**What is needed**
Reproduce only the lines that run from the line containing "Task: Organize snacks" to the end of the entries below, exactly as they stand.
== Segment start ==
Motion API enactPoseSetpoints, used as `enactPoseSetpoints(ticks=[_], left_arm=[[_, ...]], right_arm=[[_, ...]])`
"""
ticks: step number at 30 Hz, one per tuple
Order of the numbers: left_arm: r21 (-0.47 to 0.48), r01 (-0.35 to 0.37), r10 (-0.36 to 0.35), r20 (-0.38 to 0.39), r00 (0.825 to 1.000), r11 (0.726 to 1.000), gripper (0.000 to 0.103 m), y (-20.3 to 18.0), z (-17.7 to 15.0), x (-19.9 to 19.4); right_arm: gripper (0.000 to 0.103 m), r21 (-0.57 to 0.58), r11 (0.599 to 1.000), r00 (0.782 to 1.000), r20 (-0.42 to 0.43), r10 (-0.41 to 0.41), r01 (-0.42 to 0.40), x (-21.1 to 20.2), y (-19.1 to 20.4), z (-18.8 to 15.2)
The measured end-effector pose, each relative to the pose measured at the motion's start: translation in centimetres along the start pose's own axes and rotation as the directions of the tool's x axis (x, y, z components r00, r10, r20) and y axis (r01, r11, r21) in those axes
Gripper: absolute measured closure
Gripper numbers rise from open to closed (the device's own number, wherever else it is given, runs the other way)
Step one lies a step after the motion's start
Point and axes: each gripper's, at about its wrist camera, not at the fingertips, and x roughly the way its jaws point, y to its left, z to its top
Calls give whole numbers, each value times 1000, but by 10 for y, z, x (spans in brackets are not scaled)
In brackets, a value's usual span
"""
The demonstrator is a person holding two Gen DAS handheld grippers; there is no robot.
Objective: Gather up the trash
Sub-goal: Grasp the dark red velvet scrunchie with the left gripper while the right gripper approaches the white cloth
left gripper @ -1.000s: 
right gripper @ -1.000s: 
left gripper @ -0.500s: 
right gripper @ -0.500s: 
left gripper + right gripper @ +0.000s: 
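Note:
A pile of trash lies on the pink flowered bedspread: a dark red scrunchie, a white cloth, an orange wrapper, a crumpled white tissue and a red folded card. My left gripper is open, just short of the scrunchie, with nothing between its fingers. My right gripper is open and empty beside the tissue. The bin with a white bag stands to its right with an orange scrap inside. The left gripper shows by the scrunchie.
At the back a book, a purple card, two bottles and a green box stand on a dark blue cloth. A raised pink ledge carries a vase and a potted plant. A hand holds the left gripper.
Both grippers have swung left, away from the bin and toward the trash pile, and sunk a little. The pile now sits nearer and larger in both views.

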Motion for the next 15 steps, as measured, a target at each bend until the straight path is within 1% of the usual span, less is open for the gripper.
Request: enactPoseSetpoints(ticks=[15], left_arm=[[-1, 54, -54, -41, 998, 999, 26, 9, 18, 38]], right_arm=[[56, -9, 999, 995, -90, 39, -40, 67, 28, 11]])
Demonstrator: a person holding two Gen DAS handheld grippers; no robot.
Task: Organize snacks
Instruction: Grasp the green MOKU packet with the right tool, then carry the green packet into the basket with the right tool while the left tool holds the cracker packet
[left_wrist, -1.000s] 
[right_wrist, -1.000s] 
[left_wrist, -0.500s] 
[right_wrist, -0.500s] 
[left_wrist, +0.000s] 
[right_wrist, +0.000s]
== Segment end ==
**Output**
Task: Organize snacks
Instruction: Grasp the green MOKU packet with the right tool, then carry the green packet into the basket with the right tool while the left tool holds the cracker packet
[left_wrist, -1.000s] 
[right_wrist, -1.000s] 
[left_wrist, -0.500s] 
[right_wrist, -0.500s] 
[left_wrist, +0.000s] 
[right_wrist, +0.000s]

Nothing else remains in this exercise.